In 2018, the U.S. oil and gas market experienced broad shortages of proppant, pipe capacity, horsepower–essentially everything needed to carry out an efficient process. With domestic oil production at 13 million barrels a day and growing, U.S. refiners could not handle the deluge of light sweet crude, and as it turned out, neither could the international markets.
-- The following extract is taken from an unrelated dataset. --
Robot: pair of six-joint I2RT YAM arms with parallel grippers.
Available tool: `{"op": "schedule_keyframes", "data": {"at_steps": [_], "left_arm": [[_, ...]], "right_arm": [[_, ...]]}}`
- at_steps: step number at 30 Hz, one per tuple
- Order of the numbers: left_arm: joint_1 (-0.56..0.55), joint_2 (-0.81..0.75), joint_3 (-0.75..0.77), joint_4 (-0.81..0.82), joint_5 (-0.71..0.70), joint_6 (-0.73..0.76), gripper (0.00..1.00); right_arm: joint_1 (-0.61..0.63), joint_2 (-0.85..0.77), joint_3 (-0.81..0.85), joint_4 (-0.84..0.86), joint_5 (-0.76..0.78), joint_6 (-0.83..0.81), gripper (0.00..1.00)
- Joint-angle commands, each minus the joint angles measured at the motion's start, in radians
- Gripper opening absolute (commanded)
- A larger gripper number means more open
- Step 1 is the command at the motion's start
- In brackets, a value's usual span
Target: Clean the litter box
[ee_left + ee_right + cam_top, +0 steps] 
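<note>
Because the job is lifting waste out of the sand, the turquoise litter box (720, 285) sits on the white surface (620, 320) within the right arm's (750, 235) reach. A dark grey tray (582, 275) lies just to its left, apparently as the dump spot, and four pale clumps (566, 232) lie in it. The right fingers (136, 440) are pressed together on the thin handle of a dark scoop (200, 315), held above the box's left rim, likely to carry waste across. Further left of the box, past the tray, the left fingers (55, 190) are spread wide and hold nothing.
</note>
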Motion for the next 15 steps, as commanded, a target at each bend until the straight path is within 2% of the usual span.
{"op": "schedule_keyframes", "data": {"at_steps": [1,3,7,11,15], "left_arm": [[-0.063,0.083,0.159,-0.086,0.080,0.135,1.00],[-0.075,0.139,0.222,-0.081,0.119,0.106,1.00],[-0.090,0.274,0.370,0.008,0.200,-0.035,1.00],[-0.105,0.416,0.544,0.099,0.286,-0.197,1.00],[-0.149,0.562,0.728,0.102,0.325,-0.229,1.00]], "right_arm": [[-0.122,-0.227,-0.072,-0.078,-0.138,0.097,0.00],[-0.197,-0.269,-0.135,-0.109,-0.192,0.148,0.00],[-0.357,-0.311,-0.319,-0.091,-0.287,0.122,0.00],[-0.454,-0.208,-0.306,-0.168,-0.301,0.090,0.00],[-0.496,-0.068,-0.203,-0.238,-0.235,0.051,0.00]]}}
There was not only a shortage of export capacity, but also underlying demand for U.S. product.
Now we shift to 2021, where the addition of frac spreads has been very measured and steadily climbing to reach a more comfortable 11.5 MMbbl/d-11.7 MMbbl/d projected oil exit rate, with the potential for steady growth in 2022 to about 12.0 MMbbl/d-12.3 MMbbl/d. In late July, the U.S. market was running 243 spreads, which will expand to about 255 by the end of summer and set up well for one last push to 275 in September/October before slowing during the holiday season, when activity typically pauses. The holiday break will not be as extreme as other years because of the low gross activity, but normal weather and vacation time will still force some reductions.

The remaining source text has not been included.